Based in Germany, Multiplex has been an industry leader in the world of RC flight with a wide range of aircraft.

Designed by German indoor aerobatics champion, Martin Muller, the original ParkMaster 3D was released more than seven years ago to great success.

The ParkMaster quickly gained the respect and admiration of RC pilots from around the globe. Nearly eight years later, Multiplex is looking to expand on its previous success with the minimally (although expertly) redesigned ParkMaster Pro.

Although the ParkMaster Pro shares much with its predecessor, there are some important improvements. Utilizing carbon-fiber upgrades shaves precious weight while increasing strength, resulting in a lighter, more rigid airframe. In the world of foam profile 3-D airplanes, a small reduction can represent a significant drop in wing loading—that magical number that determines much of how well a 3-D airplane performs.

To increase performance, Multiplex has released an upgraded power package with a higher-rpm version of the trusted Himax 2816 brushless outrunner (1,220 Kv versus 890). With a redesigned motor mount that can accept an even larger motor (as well as allow a wide range of thrust-angle adjustments), Multiplex has invited pilots to explore the limits of the ParkMaster Pro’s extremely rigid airframe. In other words, the new ParkMaster Pro is lighter, stronger, and more powerful.

The upgraded Himax 1,220 Kv motor provides plenty of power for aggressive 3-D maneuvers and unlimited vertical performance.

It’s also better looking. With a completely redesigned graphics package, the ParkMaster Pro makes much more of a statement than its predecessor, and its design is modern and aggressive.

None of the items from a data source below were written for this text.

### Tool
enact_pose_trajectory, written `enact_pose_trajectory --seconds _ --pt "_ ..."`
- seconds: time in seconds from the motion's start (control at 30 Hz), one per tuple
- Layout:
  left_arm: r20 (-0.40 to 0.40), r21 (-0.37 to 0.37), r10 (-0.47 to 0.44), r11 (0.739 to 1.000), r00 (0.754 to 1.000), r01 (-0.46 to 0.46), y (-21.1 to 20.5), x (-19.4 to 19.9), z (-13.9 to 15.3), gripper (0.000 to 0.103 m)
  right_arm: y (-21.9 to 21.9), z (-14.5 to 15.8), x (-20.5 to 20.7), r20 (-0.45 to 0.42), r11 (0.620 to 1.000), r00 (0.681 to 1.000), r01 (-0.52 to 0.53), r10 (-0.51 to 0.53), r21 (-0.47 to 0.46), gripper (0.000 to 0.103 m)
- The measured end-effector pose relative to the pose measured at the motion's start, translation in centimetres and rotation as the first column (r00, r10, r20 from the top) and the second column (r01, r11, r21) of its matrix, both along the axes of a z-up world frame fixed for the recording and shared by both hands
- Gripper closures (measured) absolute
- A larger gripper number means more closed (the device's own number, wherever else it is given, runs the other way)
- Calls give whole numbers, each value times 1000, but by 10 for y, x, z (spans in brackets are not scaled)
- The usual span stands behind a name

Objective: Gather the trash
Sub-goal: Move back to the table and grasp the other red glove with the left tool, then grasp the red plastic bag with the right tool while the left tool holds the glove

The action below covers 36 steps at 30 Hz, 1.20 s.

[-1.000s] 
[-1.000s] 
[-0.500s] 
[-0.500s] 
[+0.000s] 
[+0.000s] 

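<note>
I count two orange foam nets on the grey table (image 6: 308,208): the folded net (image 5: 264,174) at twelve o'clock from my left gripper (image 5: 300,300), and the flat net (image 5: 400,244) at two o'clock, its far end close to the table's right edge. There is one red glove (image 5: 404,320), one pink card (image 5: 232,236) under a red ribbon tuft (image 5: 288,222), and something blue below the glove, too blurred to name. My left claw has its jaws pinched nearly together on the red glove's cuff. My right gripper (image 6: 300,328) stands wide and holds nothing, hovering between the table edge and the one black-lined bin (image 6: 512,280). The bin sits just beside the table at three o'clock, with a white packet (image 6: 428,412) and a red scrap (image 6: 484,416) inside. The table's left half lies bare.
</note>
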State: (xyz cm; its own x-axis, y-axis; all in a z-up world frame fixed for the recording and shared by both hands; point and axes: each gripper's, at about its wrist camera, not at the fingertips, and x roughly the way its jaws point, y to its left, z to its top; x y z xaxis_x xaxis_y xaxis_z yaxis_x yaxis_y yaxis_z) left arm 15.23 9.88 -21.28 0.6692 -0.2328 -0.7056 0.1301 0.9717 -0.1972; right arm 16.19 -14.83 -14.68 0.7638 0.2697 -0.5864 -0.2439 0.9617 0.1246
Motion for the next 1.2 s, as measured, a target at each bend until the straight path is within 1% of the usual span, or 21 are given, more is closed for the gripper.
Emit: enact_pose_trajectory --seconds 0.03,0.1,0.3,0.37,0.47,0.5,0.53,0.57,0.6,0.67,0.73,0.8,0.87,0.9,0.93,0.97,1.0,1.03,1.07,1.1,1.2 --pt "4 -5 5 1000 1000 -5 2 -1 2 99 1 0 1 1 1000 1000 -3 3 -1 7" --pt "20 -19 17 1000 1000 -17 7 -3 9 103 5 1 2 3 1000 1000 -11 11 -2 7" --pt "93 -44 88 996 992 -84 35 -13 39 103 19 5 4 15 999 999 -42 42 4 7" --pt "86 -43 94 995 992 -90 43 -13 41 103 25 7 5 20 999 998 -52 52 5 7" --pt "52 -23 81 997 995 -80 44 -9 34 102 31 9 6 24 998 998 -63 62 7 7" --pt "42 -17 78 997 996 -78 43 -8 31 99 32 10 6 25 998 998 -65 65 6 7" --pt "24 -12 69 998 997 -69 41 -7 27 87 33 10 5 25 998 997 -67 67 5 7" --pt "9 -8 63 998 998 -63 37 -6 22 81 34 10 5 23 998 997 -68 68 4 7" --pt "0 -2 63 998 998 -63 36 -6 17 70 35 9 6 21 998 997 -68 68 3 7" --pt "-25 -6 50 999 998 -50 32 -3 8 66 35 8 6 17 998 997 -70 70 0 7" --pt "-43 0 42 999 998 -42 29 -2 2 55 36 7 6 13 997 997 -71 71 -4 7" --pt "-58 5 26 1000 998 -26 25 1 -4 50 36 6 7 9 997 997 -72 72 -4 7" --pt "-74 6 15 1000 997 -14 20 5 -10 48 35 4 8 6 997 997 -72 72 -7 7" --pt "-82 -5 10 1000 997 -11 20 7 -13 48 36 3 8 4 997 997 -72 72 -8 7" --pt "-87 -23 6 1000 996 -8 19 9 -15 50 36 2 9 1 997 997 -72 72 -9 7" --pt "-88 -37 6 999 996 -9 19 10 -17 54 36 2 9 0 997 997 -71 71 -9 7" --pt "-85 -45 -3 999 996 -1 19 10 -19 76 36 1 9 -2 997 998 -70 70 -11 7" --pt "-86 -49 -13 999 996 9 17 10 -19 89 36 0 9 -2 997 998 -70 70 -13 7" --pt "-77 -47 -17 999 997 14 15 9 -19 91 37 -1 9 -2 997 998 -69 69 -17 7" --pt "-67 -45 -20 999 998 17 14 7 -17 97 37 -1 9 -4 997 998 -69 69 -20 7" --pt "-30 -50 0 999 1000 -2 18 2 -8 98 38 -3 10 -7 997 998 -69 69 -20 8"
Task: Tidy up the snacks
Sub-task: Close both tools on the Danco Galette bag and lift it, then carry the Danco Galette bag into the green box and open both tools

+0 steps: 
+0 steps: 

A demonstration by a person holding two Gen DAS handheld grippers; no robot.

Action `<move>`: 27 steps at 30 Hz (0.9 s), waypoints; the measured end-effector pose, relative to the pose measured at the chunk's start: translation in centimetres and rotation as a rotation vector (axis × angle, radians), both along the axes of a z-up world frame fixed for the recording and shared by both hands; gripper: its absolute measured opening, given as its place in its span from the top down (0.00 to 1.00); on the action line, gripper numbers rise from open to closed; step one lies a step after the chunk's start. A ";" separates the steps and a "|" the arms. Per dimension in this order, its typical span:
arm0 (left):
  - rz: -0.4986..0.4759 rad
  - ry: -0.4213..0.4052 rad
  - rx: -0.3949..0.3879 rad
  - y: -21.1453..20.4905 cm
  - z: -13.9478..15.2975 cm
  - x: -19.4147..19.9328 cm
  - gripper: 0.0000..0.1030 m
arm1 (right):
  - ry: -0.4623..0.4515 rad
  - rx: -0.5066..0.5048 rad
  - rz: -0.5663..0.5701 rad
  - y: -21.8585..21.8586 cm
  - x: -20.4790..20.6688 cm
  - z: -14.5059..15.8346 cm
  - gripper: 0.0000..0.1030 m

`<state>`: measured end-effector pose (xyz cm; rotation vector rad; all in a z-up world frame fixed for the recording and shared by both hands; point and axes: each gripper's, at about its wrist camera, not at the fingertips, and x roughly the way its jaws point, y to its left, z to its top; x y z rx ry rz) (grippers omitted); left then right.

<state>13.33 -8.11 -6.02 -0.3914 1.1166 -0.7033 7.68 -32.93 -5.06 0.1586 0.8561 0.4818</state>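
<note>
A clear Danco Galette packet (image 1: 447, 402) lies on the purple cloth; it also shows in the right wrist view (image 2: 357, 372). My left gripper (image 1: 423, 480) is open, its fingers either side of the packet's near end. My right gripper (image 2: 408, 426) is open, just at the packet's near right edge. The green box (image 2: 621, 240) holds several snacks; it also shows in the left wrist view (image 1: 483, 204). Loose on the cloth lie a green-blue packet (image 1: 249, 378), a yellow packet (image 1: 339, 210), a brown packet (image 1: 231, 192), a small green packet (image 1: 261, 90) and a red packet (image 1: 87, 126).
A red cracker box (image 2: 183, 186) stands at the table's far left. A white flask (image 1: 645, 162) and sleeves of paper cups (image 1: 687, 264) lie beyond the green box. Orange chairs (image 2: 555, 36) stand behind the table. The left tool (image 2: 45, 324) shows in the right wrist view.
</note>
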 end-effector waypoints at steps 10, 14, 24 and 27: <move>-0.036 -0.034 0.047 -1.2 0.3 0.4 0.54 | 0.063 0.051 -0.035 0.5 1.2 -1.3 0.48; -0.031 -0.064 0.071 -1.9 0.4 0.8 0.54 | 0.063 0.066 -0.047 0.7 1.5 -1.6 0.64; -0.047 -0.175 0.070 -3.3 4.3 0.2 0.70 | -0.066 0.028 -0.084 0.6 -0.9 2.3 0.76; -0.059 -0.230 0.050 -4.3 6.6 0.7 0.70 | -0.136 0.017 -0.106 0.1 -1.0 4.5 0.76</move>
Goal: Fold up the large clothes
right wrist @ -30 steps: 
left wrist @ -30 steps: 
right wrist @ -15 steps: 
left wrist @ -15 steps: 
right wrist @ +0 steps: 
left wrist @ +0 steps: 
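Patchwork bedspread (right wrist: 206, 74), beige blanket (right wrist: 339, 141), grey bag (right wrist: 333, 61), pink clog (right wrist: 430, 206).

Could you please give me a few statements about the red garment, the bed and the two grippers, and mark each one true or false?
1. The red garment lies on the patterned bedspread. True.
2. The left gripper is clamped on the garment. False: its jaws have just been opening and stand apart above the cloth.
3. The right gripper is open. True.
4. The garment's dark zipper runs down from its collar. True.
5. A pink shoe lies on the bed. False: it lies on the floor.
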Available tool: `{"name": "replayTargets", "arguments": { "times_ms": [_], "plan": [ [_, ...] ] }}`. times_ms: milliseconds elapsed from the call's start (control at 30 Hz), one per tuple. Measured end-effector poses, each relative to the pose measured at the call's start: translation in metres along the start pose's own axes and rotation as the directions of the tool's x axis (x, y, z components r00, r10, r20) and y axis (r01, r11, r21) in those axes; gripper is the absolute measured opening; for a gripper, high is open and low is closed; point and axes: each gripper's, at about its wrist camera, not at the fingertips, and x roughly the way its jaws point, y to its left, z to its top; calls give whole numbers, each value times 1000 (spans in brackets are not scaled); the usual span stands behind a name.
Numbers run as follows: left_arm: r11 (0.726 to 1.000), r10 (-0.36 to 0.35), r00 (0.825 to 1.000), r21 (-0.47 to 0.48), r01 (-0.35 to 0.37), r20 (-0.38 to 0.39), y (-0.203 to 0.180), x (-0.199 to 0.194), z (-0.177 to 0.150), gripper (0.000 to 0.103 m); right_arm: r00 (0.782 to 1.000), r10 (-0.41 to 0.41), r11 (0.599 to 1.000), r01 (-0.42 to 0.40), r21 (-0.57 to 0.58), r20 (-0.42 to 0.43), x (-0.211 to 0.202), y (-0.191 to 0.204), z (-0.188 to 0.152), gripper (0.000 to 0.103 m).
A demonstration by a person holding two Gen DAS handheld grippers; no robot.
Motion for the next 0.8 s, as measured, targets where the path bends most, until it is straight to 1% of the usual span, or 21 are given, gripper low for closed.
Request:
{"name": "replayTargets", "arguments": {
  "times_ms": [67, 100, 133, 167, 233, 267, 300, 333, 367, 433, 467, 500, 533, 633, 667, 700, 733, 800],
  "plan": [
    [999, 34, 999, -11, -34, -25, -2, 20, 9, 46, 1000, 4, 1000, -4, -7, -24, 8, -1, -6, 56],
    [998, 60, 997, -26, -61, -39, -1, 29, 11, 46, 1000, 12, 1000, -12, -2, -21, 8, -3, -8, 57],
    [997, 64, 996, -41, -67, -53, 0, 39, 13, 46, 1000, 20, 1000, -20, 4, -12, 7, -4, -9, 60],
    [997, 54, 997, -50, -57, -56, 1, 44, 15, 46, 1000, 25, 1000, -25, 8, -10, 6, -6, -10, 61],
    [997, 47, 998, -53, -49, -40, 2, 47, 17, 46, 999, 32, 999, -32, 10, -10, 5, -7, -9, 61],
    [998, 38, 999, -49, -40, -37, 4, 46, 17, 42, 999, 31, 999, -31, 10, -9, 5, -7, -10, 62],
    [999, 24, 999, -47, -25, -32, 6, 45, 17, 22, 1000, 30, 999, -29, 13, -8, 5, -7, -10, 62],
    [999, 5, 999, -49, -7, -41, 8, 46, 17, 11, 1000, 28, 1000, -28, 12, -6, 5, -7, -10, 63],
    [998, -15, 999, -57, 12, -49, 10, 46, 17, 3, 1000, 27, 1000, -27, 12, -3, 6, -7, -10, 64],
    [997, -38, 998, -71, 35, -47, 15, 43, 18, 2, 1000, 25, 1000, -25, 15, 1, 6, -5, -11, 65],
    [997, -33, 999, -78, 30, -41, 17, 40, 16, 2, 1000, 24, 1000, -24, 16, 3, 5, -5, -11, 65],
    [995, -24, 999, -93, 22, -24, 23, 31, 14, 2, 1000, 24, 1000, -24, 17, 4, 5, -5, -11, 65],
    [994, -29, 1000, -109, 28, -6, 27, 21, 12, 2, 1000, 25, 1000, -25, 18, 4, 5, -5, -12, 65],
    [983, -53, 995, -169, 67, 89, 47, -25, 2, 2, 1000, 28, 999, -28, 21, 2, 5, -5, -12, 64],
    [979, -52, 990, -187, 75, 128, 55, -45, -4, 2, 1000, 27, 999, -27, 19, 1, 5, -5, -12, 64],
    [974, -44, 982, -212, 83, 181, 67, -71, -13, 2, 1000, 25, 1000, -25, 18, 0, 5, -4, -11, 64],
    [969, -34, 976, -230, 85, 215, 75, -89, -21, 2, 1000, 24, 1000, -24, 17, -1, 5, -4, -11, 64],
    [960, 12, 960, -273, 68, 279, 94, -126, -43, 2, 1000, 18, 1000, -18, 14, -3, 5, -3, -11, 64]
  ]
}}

Because maintaining visual orientation is a priority when flying 3-D, the airplane’s upgraded look is easy to see at a distance and when transitioning from one orientation to another. Slightly shy of 40 inches long, with a wingspan a little more than 38 inches, the ParkMaster Pro has an impressive wing area of 450 square inches.

A weight of less than 19 ounces results in a wing loading of approximately 5.9 ounces per square foot—that’s low. The airplane is floaty and capable of stable, post-stall flight, without giving up much in the area of tracking and precision. And when it comes to violent tumbles—forget about it!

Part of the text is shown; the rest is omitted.